→ **What the task requires**:
Repeat each record below exactly, dropping the pictures.

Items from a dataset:
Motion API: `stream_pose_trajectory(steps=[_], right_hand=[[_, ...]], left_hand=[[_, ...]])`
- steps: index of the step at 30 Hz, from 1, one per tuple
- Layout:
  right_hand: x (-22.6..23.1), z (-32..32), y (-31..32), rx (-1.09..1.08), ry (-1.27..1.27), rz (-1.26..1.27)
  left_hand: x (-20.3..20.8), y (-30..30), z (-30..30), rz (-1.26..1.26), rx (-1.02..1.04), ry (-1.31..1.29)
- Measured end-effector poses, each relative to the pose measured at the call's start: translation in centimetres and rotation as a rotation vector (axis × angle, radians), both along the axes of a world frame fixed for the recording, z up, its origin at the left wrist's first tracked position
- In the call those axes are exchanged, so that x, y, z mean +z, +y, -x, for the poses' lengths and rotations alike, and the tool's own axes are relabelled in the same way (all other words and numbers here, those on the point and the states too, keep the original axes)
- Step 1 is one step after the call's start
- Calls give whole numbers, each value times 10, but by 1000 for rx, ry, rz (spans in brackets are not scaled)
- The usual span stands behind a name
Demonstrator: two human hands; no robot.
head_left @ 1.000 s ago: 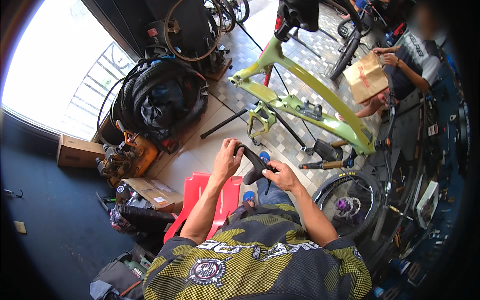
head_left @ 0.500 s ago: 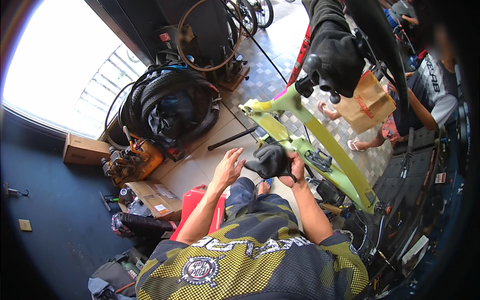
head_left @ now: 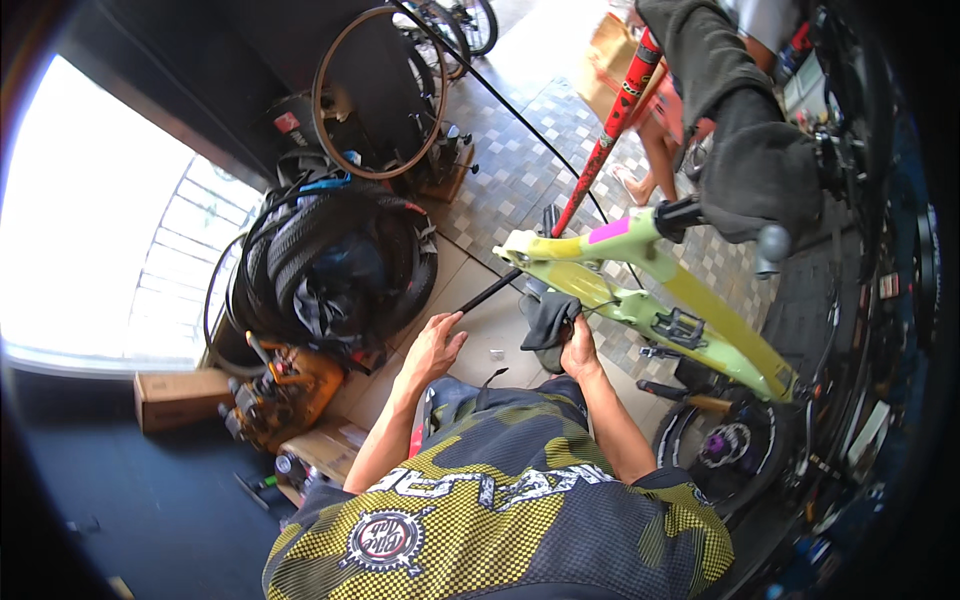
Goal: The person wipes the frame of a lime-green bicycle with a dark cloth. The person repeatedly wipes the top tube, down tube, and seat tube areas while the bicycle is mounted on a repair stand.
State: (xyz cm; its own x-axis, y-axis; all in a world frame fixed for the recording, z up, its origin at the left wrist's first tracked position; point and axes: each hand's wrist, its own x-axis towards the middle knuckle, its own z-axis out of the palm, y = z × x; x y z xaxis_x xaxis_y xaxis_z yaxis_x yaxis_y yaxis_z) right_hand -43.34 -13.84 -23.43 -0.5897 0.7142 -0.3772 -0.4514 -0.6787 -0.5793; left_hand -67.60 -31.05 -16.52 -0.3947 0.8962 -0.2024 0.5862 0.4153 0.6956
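The dark cloth (head_left: 549, 318) looks matt, the green frame (head_left: 718, 306) smooth and glossy, the box (head_left: 182, 401) matt cardboard

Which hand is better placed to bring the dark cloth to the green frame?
Likely the right hand: it holds the cloth near the frame; the left hand looks empty and farther off.

Taking the bicycle frame (head_left: 715, 305) as my mark, seen from the worker's (head_left: 500, 530) side: the right hand (head_left: 582, 350) is just before it with a cloth (head_left: 548, 322) in its grasp, the left hand (head_left: 430, 352) to its left. Farther left of the frame is a heap of tyres (head_left: 300, 225); nearer the worker on that side, an air compressor (head_left: 310, 385) beside a cardboard box (head_left: 180, 400). Before the frame's right end is a disc-brake wheel (head_left: 727, 445). Behind the frame are another person's leg (head_left: 657, 160) and a paper bag (head_left: 605, 65).
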Motion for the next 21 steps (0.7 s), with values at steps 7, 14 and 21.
stream_pose_trajectory(steps=[7,14,21], right_hand=[[-49,93,-36,72,-1032,-796],[-13,153,-7,250,-1735,-940],[-101,200,4,-389,-1230,-654]], left_hand=[[-10,-78,178,140,-136,21],[5,-102,284,392,-345,213],[11,-79,282,352,-438,95]])
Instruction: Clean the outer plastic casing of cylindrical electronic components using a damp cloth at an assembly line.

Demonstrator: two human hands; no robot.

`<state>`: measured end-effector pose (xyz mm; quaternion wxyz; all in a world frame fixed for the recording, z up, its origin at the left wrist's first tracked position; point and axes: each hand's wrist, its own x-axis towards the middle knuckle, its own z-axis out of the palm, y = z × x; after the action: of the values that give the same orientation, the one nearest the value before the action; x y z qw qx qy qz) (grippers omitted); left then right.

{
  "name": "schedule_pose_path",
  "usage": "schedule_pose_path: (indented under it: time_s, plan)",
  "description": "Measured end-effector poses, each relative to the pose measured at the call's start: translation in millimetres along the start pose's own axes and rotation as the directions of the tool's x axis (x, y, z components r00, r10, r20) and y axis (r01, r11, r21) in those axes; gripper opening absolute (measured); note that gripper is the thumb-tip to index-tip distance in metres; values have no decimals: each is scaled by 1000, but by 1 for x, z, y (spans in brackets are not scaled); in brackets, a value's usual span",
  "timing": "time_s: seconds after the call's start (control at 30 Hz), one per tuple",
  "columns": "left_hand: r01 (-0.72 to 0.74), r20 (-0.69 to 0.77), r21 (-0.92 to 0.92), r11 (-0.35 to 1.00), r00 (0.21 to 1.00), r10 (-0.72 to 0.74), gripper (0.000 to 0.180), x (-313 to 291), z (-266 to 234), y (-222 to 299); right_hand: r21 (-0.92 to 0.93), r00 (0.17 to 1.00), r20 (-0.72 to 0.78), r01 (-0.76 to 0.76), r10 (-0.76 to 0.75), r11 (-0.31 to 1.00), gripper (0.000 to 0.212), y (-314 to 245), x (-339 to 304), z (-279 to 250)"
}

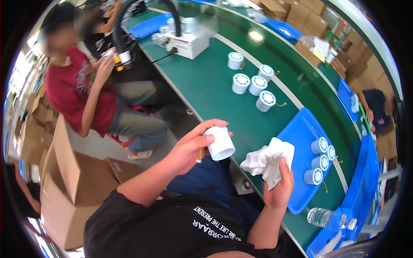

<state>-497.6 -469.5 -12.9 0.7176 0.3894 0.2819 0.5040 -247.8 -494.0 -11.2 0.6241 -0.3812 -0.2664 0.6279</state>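
Note:
My left hand point(189, 148) is closed around a white cylindrical housing point(221, 144), tilted so its open rim faces down and toward me. A short yellowish wire end hangs below that hand. In my right hand point(280, 182) is a crumpled white cloth point(270, 161), pinched between thumb and fingers near the bench edge. Beside the cloth lies a blue tray point(294, 195) with several white cylindrical units point(319, 161) on their sides, some with thin wires. Farther along the green bench stand several more such units point(258, 84), slotted tops up.
A clear water bottle point(325, 218) lies by the right bench edge. A white machine with a black hose point(188, 45) sits at the far left of the bench. A co-worker in a red shirt point(79, 86) sits left. An open cardboard box point(73, 185) stands on the floor.

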Motion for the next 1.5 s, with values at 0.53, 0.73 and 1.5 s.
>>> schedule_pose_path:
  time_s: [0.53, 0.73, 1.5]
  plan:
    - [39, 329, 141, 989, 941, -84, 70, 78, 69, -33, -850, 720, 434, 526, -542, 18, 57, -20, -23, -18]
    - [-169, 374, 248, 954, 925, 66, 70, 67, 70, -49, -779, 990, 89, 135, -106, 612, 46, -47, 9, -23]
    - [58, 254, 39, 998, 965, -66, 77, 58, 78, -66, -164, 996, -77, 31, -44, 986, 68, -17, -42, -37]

→ **Output**:
Motion API: `stream_pose_trajectory(steps=[_], right_hand=[[_, ...]], left_hand=[[_, ...]])`
- steps: index of the step at 30 Hz, from 1, one per tuple
- Layout:
  right_hand: x (-22.6..23.1), z (-32..32), y (-31..32), rx (-1.09..1.08), ry (-1.27..1.27), rz (-1.26..1.27)
  left_hand: x (-20.3..20.8), y (-30..30), z (-30..30), rz (-1.26..1.26), rx (-1.02..1.04), ry (-1.31..1.29)
- Measured end-effector poses, each relative to the pose measured at the call's start: translation in centimetres and rotation as a rotation vector (axis × angle, radians), both along the axes of a world frame fixed for the recording, z up, its origin at the left wrist's first tracked position
- In the call those axes are exchanged, so that x, y, z mean +z, +y, -x, for the poses' lengths and rotations alike, and the tool's own axes are relabelled in the same way (all other words and numbers here, those on the point and the states too, keep the original axes)
- Step 1 is one step after the call's start
- Calls give whole numbers, each value times 10, but by 1000 for rx, ry, rz (spans in brackets are not scaled)
- The usual span stands behind a name
Demonstrator: two human hands; no robot.
head_left @ 1.000 s ago: 
head_left @ 0.500 s ago: 
head_left @ now: 
Goal: The person wipes the frame of a lime-green bicycle with a dark cloth. The person repeatedly wipes the top tube, down tube, and seat tube areas while the bicycle is mounted on a repair stand.
State: (xyz cm; its own x-axis, y-axis; all in a world frame fixed for the recording, z up, its origin at the left wrist's first tracked position; point and axes: each hand's wrist, its own x-axis towards the middle knuckle, its own z-axis out of the palm, y = z × x; x y z xaxis_x xaxis_y xaxis_z yaxis_x yaxis_y yaxis_z) right_hand -43.34 -13.84 -23.43 -0.5897 0.7142 -0.3772 -0.4514 -0.6787 -0.5793; left_hand -67.60 -31.05 -16.52 -0.3947 0.8962 -0.2024 0.5862 0.4153 0.6956
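The dark cloth (head_left: 549, 318) looks matt, the green frame (head_left: 718, 306) smooth and glossy, the box (head_left: 182, 401) matt cardboard

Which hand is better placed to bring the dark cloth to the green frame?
Likely the right hand: it holds the cloth near the frame; the left hand looks empty and farther off.

Taking the bicycle frame (head_left: 715, 305) as my mark, seen from the worker's (head_left: 500, 530) side: the right hand (head_left: 582, 350) is just before it with a cloth (head_left: 548, 322) in its grasp, the left hand (head_left: 430, 352) to its left. Farther left of the frame is a heap of tyres (head_left: 300, 225); nearer the worker on that side, an air compressor (head_left: 310, 385) beside a cardboard box (head_left: 180, 400). Before the frame's right end is a disc-brake wheel (head_left: 727, 445). Behind the frame are another person's leg (head_left: 657, 160) and a paper bag (head_left: 605, 65).
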Motion for the next 21 steps (0.7 s), with values at steps 7, 14 and 21.
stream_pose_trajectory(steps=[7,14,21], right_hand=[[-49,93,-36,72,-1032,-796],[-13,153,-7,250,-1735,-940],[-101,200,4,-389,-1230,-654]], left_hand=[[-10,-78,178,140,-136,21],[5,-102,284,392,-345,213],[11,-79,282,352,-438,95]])
Instruction: Clean the outer plastic casing of cylindrical electronic components using a damp cloth at an assembly line.

Demonstrator: two human hands; no robot.

`<state>`: measured end-effector pose (xyz mm; quaternion wxyz; all in a world frame fixed for the recording, z up, its origin at the left wrist's first tracked position; point and axes: each hand's wrist, its own x-axis towards the middle knuckle, its own z-axis out of the palm, y = z × x; after the action: of the values that give the same orientation, the one nearest the value before the action; x y z qw qx qy qz) (grippers omitted); left then right.

{
  "name": "schedule_pose_path",
  "usage": "schedule_pose_path: (indented under it: time_s, plan)",
  "description": "Measured end-effector poses, each relative to the pose measured at the call's start: translation in millimetres along the start pose's own axes and rotation as the directions of the tool's x axis (x, y, z components r00, r10, r20) and y axis (r01, r11, r21) in those axes; gripper opening absolute (measured); note that gripper is the thumb-tip to index-tip distance in metres; values have no decimals: each is scaled by 1000, but by 1 for x, z, y (spans in brackets are not scaled); in brackets, a value's usual span",
  "timing": "time_s: seconds after the call's start (control at 30 Hz), one per tuple",
  "columns": "left_hand: r01 (-0.72 to 0.74), r20 (-0.69 to 0.77), r21 (-0.92 to 0.92), r11 (-0.35 to 1.00), r00 (0.21 to 1.00), r10 (-0.72 to 0.74), gripper (0.000 to 0.180), x (-313 to 291), z (-266 to 234), y (-222 to 299); right_hand: r21 (-0.92 to 0.93), r00 (0.17 to 1.00), r20 (-0.72 to 0.78), r01 (-0.76 to 0.76), r10 (-0.76 to 0.75), r11 (-0.31 to 1.00), gripper (0.000 to 0.212), y (-314 to 245), x (-339 to 304), z (-279 to 250)"
}


<state>-497.6 -469.5 -12.9 0.7176 0.3894 0.2819 0.5040 -247.8 -494.0 -11.2 0.6241 -0.3812 -0.2664 0.6279</state>
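Note:
My left hand point(189, 148) is closed around a white cylindrical housing point(221, 144), tilted so its open rim faces down and toward me. A short yellowish wire end hangs below that hand. In my right hand point(280, 182) is a crumpled white cloth point(270, 161), pinched between thumb and fingers near the bench edge. Beside the cloth lies a blue tray point(294, 195) with several white cylindrical units point(319, 161) on their sides, some with thin wires. Farther along the green bench stand several more such units point(258, 84), slotted tops up.
A clear water bottle point(325, 218) lies by the right bench edge. A white machine with a black hose point(188, 45) sits at the far left of the bench. A co-worker in a red shirt point(79, 86) sits left. An open cardboard box point(73, 185) stands on the floor.
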
Motion for the next 1.5 s, with values at 0.53, 0.73 and 1.5 s.
>>> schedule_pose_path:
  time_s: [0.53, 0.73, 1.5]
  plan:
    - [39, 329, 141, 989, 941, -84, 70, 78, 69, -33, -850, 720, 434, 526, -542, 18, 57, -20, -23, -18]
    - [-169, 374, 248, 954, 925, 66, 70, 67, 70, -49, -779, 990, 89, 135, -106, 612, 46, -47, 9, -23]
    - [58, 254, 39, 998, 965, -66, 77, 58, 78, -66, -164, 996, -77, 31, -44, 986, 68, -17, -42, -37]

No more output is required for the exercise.